27. Words.

4.5K 474 37
                                    


Patrzyłem spokojnie na swoje splecione na kolanach dłonie. Były bledsze niż zazwyczaj. Zazwyczaj też się nie trzęsły. Teraz było jednak inaczej. Trzymałem je razem, by nie okazać jak bardzo byłem zestresowany sytuacją w jakiej się znalazłem. Zapach moich własnych perfum mnie dusił i doprowadzał mnie do jeszcze większych mdłości. Niewygodne pokazowe ubrania wpijały się boleśnie w moje ciało przy każdym ruchu, ale nie miałem nawet prawa pisnąć na ten temat słówkiem. Nie mogłem będąc w sali nagraniowej jednego z najważniejszych programów telewizyjnych w Ameryce. Zdecydowanie nie, gdy zostaliśmy zmuszeni do udzielenia wywiadu, by wyjaśnić sprawę związaną z ostatnim skandalem.
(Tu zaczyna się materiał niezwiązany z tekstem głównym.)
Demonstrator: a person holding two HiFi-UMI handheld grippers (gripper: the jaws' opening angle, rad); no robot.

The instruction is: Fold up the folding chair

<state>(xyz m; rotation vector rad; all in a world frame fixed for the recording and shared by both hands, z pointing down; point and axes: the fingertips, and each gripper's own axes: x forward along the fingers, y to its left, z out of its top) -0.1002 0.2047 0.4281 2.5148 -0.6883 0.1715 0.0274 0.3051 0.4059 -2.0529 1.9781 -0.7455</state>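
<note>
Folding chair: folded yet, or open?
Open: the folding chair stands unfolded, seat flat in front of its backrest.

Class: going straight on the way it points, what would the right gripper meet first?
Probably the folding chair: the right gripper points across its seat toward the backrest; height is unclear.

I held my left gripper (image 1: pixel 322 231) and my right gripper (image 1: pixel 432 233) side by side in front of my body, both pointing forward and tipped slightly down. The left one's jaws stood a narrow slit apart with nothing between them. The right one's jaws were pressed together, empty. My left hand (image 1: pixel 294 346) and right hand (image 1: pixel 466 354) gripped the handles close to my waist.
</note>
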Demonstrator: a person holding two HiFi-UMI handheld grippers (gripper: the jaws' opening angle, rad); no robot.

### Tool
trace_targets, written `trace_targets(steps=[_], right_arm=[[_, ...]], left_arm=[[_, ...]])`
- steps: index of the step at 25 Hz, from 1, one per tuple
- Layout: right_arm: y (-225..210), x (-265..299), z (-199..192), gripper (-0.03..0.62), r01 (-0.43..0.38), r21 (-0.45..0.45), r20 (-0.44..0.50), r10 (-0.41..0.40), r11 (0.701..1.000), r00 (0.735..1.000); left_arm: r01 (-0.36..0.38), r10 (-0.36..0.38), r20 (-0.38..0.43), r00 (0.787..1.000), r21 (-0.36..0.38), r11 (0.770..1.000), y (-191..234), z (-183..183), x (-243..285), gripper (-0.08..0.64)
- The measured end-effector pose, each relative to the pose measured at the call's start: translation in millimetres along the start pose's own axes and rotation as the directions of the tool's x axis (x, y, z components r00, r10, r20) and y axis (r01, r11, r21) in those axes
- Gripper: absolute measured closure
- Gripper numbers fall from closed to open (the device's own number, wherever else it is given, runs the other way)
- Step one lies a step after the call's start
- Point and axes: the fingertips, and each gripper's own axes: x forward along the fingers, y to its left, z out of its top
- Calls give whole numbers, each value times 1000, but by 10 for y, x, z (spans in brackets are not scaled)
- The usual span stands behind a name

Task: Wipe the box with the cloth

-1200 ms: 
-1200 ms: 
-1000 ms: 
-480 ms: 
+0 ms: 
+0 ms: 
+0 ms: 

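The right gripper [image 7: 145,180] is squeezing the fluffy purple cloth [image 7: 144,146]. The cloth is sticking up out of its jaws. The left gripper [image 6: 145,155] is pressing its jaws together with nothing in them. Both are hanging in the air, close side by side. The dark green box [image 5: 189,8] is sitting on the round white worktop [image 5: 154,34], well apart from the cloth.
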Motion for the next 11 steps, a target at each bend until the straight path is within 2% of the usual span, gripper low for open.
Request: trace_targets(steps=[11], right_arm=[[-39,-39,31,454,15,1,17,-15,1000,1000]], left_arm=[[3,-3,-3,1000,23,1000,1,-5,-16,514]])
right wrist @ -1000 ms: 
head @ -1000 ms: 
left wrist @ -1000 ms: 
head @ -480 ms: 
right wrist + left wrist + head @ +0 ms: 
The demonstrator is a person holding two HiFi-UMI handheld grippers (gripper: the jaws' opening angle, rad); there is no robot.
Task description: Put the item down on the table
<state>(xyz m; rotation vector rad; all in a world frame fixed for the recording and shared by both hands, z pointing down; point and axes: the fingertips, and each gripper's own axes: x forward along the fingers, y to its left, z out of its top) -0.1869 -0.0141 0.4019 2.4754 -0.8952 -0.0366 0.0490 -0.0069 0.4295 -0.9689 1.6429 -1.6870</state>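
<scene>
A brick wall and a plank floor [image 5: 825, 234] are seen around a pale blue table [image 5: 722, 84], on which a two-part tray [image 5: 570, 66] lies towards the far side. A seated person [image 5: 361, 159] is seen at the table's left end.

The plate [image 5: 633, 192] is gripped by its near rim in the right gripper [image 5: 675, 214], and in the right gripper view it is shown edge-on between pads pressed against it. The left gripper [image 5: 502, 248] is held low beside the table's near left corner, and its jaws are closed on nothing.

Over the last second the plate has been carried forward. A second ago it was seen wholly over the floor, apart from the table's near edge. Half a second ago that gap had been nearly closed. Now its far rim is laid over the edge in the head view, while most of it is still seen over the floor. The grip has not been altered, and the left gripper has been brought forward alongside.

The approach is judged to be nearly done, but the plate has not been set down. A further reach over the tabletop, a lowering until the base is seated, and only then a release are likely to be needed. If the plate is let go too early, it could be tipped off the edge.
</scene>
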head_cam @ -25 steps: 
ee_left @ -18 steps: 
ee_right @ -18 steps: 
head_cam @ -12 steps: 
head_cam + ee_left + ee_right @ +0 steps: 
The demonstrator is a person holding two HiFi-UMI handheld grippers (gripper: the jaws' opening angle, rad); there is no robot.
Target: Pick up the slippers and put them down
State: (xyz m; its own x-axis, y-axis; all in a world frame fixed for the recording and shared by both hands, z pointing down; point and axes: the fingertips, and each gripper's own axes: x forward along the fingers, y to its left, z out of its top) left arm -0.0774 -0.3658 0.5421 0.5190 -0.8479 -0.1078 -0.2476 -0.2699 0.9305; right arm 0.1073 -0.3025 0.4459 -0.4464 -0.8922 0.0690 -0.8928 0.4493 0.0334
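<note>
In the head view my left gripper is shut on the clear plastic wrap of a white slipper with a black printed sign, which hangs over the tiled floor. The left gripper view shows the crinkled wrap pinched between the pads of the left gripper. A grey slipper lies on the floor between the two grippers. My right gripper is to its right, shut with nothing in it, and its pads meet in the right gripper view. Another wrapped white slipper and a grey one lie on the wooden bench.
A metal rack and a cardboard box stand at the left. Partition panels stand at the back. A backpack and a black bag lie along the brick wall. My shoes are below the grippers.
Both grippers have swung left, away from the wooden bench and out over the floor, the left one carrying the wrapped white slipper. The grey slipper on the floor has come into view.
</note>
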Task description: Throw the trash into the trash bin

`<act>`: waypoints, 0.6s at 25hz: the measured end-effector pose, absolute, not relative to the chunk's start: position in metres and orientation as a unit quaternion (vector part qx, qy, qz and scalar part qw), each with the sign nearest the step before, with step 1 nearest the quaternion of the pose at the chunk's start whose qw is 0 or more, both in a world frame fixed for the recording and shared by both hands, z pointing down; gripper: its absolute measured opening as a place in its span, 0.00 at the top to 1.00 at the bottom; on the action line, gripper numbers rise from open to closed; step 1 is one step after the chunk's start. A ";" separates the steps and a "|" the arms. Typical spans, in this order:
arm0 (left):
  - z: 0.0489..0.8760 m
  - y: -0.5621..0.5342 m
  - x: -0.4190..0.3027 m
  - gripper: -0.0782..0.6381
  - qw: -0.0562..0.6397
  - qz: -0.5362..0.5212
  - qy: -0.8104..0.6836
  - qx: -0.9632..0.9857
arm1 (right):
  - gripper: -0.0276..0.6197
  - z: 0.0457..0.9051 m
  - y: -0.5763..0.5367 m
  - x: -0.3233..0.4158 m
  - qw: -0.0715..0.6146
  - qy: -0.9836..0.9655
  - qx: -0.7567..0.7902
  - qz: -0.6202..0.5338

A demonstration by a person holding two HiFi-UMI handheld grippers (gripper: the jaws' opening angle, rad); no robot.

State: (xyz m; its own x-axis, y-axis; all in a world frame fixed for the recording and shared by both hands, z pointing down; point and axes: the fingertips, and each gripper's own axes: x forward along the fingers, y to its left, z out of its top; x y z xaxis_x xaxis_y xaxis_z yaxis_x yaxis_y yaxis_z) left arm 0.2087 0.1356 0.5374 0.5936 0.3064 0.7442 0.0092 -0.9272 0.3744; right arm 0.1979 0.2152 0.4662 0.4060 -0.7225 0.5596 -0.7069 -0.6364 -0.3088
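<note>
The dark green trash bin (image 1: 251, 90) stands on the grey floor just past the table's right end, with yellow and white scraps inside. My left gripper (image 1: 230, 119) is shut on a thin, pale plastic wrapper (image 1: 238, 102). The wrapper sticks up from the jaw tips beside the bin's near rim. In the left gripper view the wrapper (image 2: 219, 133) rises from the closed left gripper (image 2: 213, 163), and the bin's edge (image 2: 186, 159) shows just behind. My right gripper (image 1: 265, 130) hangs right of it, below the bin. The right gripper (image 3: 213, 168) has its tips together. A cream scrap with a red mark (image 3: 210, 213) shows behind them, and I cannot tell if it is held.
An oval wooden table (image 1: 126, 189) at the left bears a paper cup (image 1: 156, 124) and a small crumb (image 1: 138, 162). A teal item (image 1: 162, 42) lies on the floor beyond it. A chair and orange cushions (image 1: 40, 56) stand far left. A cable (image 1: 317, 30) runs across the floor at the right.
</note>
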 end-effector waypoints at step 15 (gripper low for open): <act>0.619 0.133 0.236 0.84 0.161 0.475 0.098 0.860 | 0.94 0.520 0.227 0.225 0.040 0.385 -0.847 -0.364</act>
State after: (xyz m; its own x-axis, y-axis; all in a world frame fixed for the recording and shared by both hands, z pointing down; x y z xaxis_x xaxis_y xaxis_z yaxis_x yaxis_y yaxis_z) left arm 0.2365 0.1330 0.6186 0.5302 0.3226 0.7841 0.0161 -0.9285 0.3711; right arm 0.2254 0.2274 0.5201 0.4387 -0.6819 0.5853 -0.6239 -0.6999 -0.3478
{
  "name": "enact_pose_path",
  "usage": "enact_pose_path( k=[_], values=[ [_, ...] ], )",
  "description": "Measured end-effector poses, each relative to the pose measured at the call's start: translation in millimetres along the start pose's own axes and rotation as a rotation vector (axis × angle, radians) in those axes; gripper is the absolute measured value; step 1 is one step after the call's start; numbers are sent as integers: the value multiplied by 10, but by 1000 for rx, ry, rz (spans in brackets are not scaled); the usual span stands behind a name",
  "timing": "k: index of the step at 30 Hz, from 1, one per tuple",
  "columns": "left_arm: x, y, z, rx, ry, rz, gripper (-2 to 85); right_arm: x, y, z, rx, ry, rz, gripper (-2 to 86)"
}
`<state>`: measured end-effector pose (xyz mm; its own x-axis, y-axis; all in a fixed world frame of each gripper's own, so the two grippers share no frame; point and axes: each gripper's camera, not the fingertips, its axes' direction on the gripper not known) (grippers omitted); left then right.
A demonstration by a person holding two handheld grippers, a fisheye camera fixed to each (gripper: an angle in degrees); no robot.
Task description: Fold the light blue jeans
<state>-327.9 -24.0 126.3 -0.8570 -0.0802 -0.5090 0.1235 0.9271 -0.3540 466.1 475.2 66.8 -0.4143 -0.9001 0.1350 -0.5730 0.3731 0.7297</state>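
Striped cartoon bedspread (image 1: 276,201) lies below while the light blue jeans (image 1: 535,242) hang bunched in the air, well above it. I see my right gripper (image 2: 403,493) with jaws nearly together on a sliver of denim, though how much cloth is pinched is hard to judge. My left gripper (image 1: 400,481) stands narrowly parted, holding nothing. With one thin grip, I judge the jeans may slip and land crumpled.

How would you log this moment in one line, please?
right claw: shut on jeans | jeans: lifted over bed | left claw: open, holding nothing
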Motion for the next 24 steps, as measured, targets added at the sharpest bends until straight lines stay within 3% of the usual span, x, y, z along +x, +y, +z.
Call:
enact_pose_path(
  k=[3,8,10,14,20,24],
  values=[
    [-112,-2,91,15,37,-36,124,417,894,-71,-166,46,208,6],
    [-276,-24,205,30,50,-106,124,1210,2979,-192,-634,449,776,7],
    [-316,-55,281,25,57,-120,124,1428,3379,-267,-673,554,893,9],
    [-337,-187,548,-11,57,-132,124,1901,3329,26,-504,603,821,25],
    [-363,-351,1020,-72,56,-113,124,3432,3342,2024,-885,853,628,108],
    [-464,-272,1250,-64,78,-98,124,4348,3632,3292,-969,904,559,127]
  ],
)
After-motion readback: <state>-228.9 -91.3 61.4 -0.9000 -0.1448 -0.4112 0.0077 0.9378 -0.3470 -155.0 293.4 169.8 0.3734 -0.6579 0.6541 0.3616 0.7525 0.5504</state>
I absolutnie i niezaprzeczalnie nie, gdy na widowni przede mną siedział tak ogromny tłum ludzi, a obiektywy tuzina kamer skierowane były wprost na moją twarz. Choć czułem, że po moich plecach spływają strumyczki zimnego potu, zachowałem spokój. Może nazbyt wielki, biorąc pod uwagę szambo, w które się wpakowałem. Przepraszam, zostałem wpakowany.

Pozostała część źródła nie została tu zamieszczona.